Best of both worlds: Macquarie Fields Cricket Club Milo T20 players (left to right) Lucas Torlaschi, 10 and brother Adam, 13, enjoy a game and a chocolate with their dad and fellow club member Martin. Picture: Ben Chenoweth

Best of both worlds: Macquarie Fields Cricket Club Milo T20 players (left to right) Lucas Torlaschi, 10 and brother Adam, 13, enjoy a game and a chocolate with their dad and fellow club member Martin. Picture: Ben Chenoweth

The chocolate fund raiser in an iconic Australian past time.

It helps provide money for the little things all sports clubs need – like trophies and equipment – and satisfies the cravings of those with a sweet tooth.

While the Federation of Parents and Citizens Associations of NSW have recommended banning unhealthy fund raisers – like the drives – local sporting associations say there are no intentions to follow suit.

A recent Federation of Parents and Citizens Associations of NSW report, Inquiry into Childhood Overweight and Obesity, recommended moving away from fund raisers selling “unhealthy” foods, and instead try to build kitties through outdoor events.

It even suggested swapping chocolates for plants.

Macarthur Football Association chairman and Campbelltown councillor Darcy Lound, said he thought the idea was “going to far”.

“From my point of view, as an association I don’t think we’d be enforcing that,” he said.

“I’ve been involved in lots of chocolate drives when I was growing up and even in my senior years.”

His sentiments were echoed by the association’s general manager Glenn Armstrong.

Mr Armstrong said he believed the drives weren’t as popular as they once were, though it wasn’t up to the association to determine how clubs raised much needed funds.

“People have gone away from chocolate drives because it’s a lot of hard work for little reward,” he said.

“But I don’t think it’s our place to be banning (types) of fund raising.”

Garry Rowe, president of the Camden District Cricket Association which includes teams in all three Macarthur LGAS, said he had no intentions to enforce the “draconian” restrictions.

“Chocolate drives are intrinsic for the fund raising of clubs,” he said.

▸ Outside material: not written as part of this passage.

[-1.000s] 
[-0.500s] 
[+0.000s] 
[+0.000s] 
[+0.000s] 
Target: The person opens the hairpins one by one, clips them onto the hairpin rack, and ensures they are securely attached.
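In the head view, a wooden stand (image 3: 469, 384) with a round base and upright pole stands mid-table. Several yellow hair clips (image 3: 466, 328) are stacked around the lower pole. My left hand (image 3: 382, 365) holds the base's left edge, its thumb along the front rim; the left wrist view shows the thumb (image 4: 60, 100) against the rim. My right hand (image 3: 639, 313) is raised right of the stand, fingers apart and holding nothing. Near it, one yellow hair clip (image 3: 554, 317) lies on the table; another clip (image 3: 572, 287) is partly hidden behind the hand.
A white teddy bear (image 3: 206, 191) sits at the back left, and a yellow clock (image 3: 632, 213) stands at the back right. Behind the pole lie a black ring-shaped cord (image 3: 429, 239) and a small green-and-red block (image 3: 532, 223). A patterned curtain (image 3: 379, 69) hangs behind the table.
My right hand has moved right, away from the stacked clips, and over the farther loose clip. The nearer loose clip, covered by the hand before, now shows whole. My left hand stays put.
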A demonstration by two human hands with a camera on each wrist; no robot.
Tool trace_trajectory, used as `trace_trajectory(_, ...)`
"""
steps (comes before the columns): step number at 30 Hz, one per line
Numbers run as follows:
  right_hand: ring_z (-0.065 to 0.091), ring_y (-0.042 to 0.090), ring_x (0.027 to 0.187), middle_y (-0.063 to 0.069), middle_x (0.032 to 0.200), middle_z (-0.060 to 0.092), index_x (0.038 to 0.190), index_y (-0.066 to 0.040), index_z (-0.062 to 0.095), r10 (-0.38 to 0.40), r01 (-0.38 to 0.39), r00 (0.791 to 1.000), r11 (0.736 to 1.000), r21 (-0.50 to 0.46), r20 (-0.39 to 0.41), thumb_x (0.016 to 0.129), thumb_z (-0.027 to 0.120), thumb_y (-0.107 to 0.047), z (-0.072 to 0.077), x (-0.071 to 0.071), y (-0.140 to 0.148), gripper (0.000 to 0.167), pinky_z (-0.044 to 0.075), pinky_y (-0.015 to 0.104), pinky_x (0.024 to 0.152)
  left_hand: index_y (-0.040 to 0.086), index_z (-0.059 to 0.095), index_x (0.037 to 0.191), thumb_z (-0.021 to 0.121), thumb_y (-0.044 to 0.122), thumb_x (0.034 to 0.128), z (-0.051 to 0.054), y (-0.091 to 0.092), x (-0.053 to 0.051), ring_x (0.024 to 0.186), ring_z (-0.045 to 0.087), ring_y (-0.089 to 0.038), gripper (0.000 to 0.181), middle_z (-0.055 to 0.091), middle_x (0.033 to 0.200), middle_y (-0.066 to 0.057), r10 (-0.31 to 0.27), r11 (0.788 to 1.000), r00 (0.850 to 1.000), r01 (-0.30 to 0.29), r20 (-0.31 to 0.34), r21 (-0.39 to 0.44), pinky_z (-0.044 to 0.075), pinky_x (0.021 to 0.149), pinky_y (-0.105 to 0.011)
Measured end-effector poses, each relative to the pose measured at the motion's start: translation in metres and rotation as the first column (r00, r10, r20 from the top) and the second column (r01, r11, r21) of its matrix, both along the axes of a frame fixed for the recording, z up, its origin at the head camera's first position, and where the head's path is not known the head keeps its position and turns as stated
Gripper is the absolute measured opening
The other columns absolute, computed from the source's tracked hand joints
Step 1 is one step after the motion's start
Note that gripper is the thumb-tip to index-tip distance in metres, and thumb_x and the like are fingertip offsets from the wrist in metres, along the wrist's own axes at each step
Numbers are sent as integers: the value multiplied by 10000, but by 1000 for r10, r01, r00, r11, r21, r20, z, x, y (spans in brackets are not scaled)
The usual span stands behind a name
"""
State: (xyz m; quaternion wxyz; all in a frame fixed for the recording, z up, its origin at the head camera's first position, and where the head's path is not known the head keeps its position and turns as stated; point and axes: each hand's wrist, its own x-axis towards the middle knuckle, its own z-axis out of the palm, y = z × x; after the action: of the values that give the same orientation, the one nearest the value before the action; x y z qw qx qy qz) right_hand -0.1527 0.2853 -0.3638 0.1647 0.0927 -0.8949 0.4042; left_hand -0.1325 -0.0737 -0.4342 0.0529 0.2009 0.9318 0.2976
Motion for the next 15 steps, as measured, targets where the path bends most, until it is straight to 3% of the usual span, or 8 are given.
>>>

“The are a key fund raising tool.

“I don’t believe in a nanny state, it’s an individual choice.

“We as an organisation won’t stop clubs from doing that.

“To stop the chocolate drives itself is draconian.”

Jenny Bazley, secretary of the Camden and District Netball Association – which also included teams from Campbelltown, Camden and Wollondilly – said she didn’t see the association banning the fund raisers either.

“We have 11 clubs in our association so we do the drives to try and help pay for representative uniforms and equipment,” she said.